Work item :: Below are some records; give them all again exactly, but not the pictures.

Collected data
# # #

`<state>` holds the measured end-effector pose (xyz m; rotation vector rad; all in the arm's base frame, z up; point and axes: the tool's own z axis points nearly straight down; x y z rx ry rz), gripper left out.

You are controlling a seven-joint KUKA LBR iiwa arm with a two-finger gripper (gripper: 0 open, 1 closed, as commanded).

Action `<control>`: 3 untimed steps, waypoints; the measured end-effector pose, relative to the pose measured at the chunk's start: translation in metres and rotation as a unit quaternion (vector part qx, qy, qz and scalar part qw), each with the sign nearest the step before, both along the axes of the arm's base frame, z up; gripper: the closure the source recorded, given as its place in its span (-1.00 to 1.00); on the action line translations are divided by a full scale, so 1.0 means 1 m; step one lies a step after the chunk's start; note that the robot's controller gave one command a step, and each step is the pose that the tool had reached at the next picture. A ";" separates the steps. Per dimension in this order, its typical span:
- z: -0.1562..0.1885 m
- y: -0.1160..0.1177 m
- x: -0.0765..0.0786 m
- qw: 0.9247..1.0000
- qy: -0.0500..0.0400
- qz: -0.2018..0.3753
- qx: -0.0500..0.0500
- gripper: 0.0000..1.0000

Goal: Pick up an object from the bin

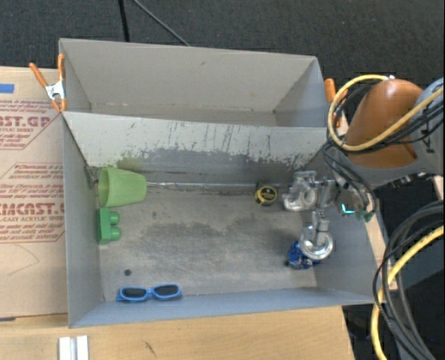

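Blue sunglasses [148,293] bottom left: skip; w/ gripper [314,250] lower right just over small blue thing [295,259], centre on it, keep off bin wall [351,265], close gently, open/shut can't tell.

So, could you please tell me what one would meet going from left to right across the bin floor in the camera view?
Green block → blue sunglasses → small yellow-and-black round thing → small blue thing. The green cup is left out, as it spans both block and sunglasses.
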<state>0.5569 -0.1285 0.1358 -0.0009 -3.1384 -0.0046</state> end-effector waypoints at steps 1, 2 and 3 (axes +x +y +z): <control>-0.051 -0.006 -0.051 1.000 -0.011 0.018 0.006 -1.00; -0.054 -0.008 -0.052 1.000 -0.011 0.017 0.003 1.00; -0.050 -0.010 -0.044 0.999 -0.028 0.017 -0.001 -1.00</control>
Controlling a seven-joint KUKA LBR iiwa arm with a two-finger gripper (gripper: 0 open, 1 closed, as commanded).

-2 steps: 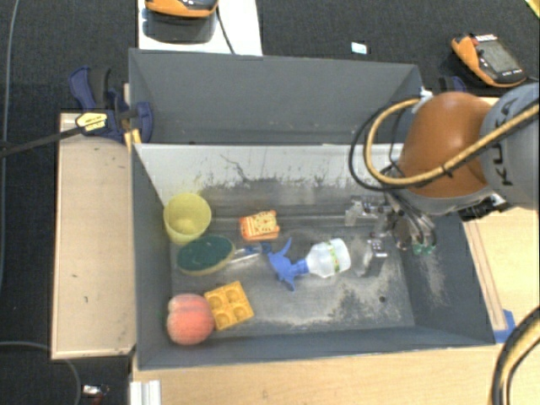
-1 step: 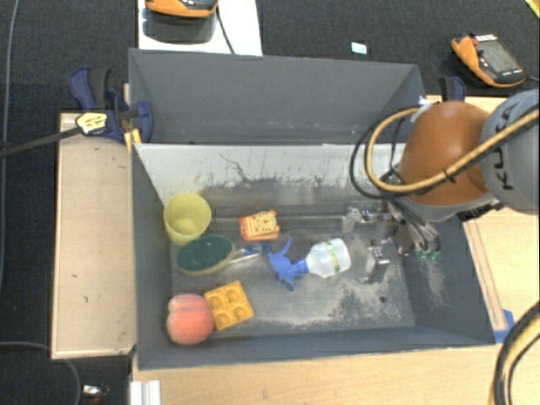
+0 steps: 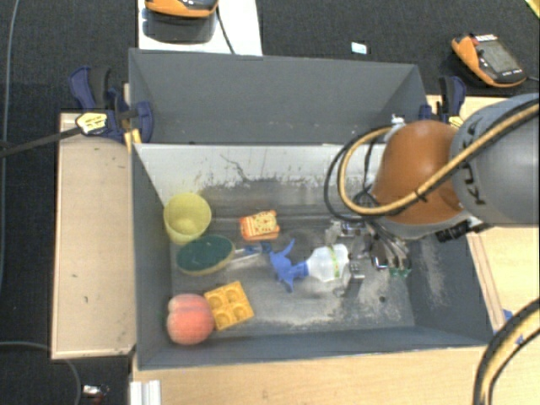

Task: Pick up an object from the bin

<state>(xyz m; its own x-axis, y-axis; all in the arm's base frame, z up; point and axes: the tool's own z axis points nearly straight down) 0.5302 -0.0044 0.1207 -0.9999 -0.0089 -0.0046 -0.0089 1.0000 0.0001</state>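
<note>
1. The claw is down low in the right half of the bin, arm reaching in from the right
2. Just beside it on the left lies a small white thing with a green band; touching or apart, I can't tell
3. Claw open or closed? Can't tell from here
4. A blue toy figure lies against the white thing's left
5. Well left: orange block, yellow cup, green dish, yellow brick, peach
</note>
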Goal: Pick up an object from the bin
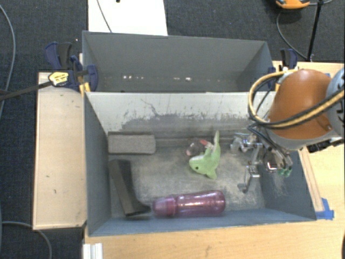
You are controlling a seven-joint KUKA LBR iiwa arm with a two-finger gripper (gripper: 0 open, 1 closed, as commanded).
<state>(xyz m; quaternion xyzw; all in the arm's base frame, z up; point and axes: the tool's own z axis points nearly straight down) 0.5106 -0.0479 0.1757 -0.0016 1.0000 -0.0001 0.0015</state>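
Observation:
My gripper (249, 176) hangs low in the right part of the bin, just above the floor. A green soft toy (206, 161) with a thin upright tail lies a short way to its left, apart from it. Behind the toy, by the back wall, sits a small pink and dark thing (197, 144). A purple translucent bottle (190, 204) lies on its side along the front wall, left of and in front of the gripper. Nothing shows between the gripper and the floor beneath it.
A grey foam block (131, 143) lies at the back left, and a black oblong block (125, 188) leans along the left wall. The arm with its orange cover and cables reaches in over the right rim.

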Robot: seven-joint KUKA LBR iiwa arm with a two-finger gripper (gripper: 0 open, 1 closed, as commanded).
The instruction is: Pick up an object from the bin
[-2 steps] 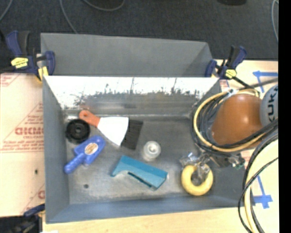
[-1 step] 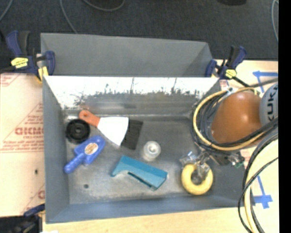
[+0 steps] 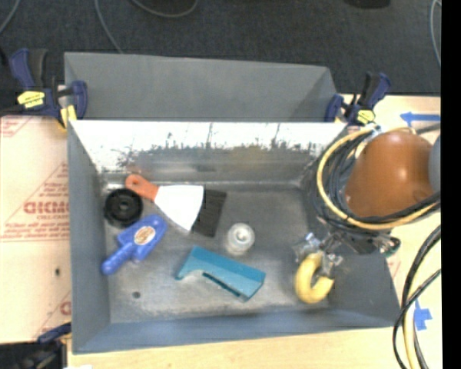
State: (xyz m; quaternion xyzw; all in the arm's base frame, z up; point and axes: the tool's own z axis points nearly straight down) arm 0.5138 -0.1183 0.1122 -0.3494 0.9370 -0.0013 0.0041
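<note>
Orange wrist cover (image 3: 388, 171) above the gripper (image 3: 323, 260), grip state unreadable, yellow banana-shaped piece (image 3: 310, 287) partly hidden beneath

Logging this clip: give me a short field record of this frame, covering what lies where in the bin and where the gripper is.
container: grey metal bin
gripper position: gripper at the bin's right end, directly over the yellow curved thing
hold: cannot tell whether anything is gripped
middle of bin: teal wedge-shaped block; small clear round thing
left of bin: black disc; blue toy with orange centre; brush with orange handle
</note>
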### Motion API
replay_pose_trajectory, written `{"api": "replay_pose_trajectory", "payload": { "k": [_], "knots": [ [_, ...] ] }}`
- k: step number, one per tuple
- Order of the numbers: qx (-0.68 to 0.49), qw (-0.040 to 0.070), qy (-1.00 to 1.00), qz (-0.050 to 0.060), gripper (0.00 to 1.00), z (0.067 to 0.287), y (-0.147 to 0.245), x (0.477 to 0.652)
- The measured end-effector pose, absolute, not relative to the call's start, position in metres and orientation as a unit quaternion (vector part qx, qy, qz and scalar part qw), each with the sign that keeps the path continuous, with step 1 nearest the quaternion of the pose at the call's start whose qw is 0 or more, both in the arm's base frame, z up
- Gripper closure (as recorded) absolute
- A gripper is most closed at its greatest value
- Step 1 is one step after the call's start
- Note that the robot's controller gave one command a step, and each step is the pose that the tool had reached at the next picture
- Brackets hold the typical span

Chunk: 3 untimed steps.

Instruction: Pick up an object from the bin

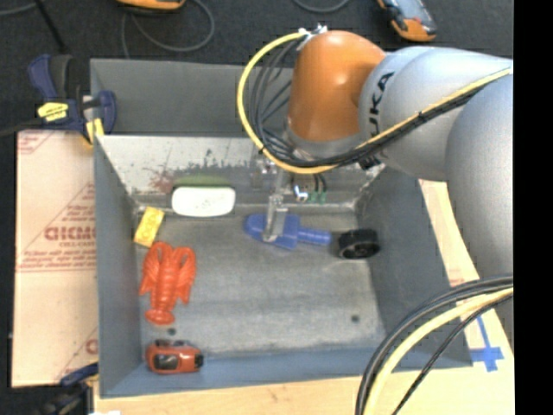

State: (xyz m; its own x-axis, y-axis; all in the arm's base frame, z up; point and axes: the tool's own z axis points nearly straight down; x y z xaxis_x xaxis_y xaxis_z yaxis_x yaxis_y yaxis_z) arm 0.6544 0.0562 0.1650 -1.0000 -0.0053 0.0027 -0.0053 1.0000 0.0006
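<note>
Zero objects lifted: gripper low at the blue piece

Left to right:
- Yellow block (149, 225) sits by the left wall, toward the far side.
- Red-orange lobster toy (168, 279) lies just near of it, flat on the bin (285, 309) floor.
- Small orange-and-black item (173, 358) is in the near-left corner.
- White oval piece (203, 201) rests at the far wall, with something green behind it.
- All four are well apart from the gripper.
- Centre, toward the far wall: gripper (276, 221) is down at the blue elongated piece (307, 235), which lies flat on the floor.
- I can't tell if the pincer is apart or together, or if it touches the blue piece at all.
- Black wheel-like part (357, 245) sits just right of the blue piece's end.

My read: approach looks done. Grasp is unconfirmed; lift and clearing the bin are still to do.
</note>
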Motion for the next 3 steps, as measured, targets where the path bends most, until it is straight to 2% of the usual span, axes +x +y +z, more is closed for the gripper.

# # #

Your solution ::
`<state>` holds the measured end-effector pose (xyz m; rotation vector rad; all in the arm's base frame, z up; point and axes: the tool's own z axis points nearly straight down; x y z rx ry rz), gripper left out.

You are controlling a seven-joint KUKA LBR iiwa arm with a two-finger gripper (gripper: 0 open, 1 closed, as commanded).

Action `<control>`: 3 untimed steps, waypoints; the measured end-effector pose, relative to the pose measured at the chunk's start: translation in metres and rotation as a unit quaternion (vector part qx, qy, qz and scalar part qw), each with the sign nearest the step before, both along the axes of the arm's base frame, z up; gripper: the closure the source recorded, given as its place in its span (-1.00 to 1.00); on the action line translations are divided by a full scale, so 1.0 means 1 m; step one lies a step after the chunk's start; note that the robot's controller gave one command a step, and each step is the pose that the tool had reached at the next picture. A ";" separates the steps. Per dimension in this order, its typical span:
- z: -0.1562..0.1885 m
- y: -0.1160..0.1177 m
- x: -0.0765..0.0786 m
- qw: 0.9247..1.0000
- qy: -0.0500..0.0400
- qz: -0.2018..0.3753
- qx: -0.0500..0.0500
- gripper: 0.0000..1.0000

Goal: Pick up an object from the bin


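Blue sunglasses [148,293] bottom left: skip; w/ gripper [314,250] lower right just over small blue thing [295,259], centre on it, keep off bin wall [351,265], close gently, open/shut can't tell.

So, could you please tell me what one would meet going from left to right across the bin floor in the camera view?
Green block → blue sunglasses → small yellow-and-black round thing → small blue thing. The green cup is left out, as it spans both block and sunglasses.
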<state>0.5569 -0.1285 0.1358 -0.0009 -3.1384 -0.0046</state> end-effector waypoints at steps 1, 2 and 3 (axes +x +y +z): <control>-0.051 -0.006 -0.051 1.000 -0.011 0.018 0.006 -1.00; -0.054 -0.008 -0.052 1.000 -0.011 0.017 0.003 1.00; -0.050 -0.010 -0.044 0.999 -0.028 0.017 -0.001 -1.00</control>
Controlling a seven-joint KUKA LBR iiwa arm with a two-finger gripper (gripper: 0 open, 1 closed, as commanded).

-2 steps: 
-1 step: 
+0 steps: 

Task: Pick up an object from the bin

<state>(xyz m; its own x-axis, y-axis; all in the arm's base frame, z up; point and axes: the tool's own z axis points nearly straight down) 0.5302 -0.0044 0.1207 -0.9999 -0.0089 -0.0046 -0.0089 1.0000 0.0001</state>
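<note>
1. The claw is down low in the right half of the bin, arm reaching in from the right
2. Just beside it on the left lies a small white thing with a green band; touching or apart, I can't tell
3. Claw open or closed? Can't tell from here
4. A blue toy figure lies against the white thing's left
5. Well left: orange block, yellow cup, green dish, yellow brick, peach
</note>
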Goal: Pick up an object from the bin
You are controlling a seven-joint KUKA LBR iiwa arm with a two-finger gripper (gripper: 0 open, 1 closed, as commanded).
<state>(xyz m; quaternion xyzw; all in the arm's base frame, z up; point and axes: the tool's own z axis points nearly straight down) 0.5106 -0.0479 0.1757 -0.0016 1.0000 -0.0001 0.0015</state>
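Observation:
My gripper (249, 176) hangs low in the right part of the bin, just above the floor. A green soft toy (206, 161) with a thin upright tail lies a short way to its left, apart from it. Behind the toy, by the back wall, sits a small pink and dark thing (197, 144). A purple translucent bottle (190, 204) lies on its side along the front wall, left of and in front of the gripper. Nothing shows between the gripper and the floor beneath it.
A grey foam block (131, 143) lies at the back left, and a black oblong block (125, 188) leans along the left wall. The arm with its orange cover and cables reaches in over the right rim.
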
Robot: seven-joint KUKA LBR iiwa arm with a two-finger gripper (gripper: 0 open, 1 closed, as commanded).
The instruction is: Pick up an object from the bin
[-2 steps] 
[-1 step] 
[+0 steps] 
State: (xyz m; quaternion xyzw; all in the arm's base frame, z up; point and axes: the tool's own z axis points nearly straight down) arm 0.5138 -0.1183 0.1122 -0.3494 0.9370 -0.0013 0.0041
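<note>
Orange wrist cover (image 3: 388, 171) above the gripper (image 3: 323, 260), grip state unreadable, yellow banana-shaped piece (image 3: 310, 287) partly hidden beneath

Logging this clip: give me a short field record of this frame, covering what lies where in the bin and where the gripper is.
container: grey metal bin
gripper position: gripper at the bin's right end, directly over the yellow curved thing
hold: cannot tell whether anything is gripped
middle of bin: teal wedge-shaped block; small clear round thing
left of bin: black disc; blue toy with orange centre; brush with orange handle
</note>
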### Motion API
replay_pose_trajectory, written `{"api": "replay_pose_trajectory", "payload": { "k": [_], "knots": [ [_, ...] ] }}`
- k: step number, one per tuple
- Order of the numbers: qx (-0.68 to 0.49), qw (-0.040 to 0.070), qy (-1.00 to 1.00), qz (-0.050 to 0.060), gripper (0.00 to 1.00), z (0.067 to 0.287), y (-0.147 to 0.245), x (0.477 to 0.652)
- The measured end-effector pose, absolute, not relative to the call's start, position in metres and orientation as a unit quaternion (vector part qx, qy, qz and scalar part qw), each with the sign that keeps the path continuous, with step 1 nearest the quaternion of the pose at the call's start whose qw is 0 or more, both in the arm's base frame, z up
- Gripper closure (as recorded) absolute
- A gripper is most closed at its greatest value
- Step 1 is one step after the call's start
- Note that the robot's controller gave one command a step, and each step is the pose that the tool had reached at the next picture
- Brackets hold the typical span

Chunk: 3 untimed steps.

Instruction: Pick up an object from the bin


State: (xyz m; its own x-axis, y-axis; all in the arm's base frame, z up; point and axes: the tool's own z axis points nearly straight down; x y z xaxis_x xaxis_y xaxis_z yaxis_x yaxis_y yaxis_z) arm 0.6544 0.0562 0.1650 -1.0000 -0.0053 0.0027 -0.0053 1.0000 0.0006
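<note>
Zero objects lifted: gripper low at the blue piece

Left to right:
- Yellow block (149, 225) sits by the left wall, toward the far side.
- Red-orange lobster toy (168, 279) lies just near of it, flat on the bin (285, 309) floor.
- Small orange-and-black item (173, 358) is in the near-left corner.
- White oval piece (203, 201) rests at the far wall, with something green behind it.
- All four are well apart from the gripper.
- Centre, toward the far wall: gripper (276, 221) is down at the blue elongated piece (307, 235), which lies flat on the floor.
- I can't tell if the pincer is apart or together, or if it touches the blue piece at all.
- Black wheel-like part (357, 245) sits just right of the blue piece's end.

My read: approach looks done. Grasp is unconfirmed; lift and clearing the bin are still to do.
</note>
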Motion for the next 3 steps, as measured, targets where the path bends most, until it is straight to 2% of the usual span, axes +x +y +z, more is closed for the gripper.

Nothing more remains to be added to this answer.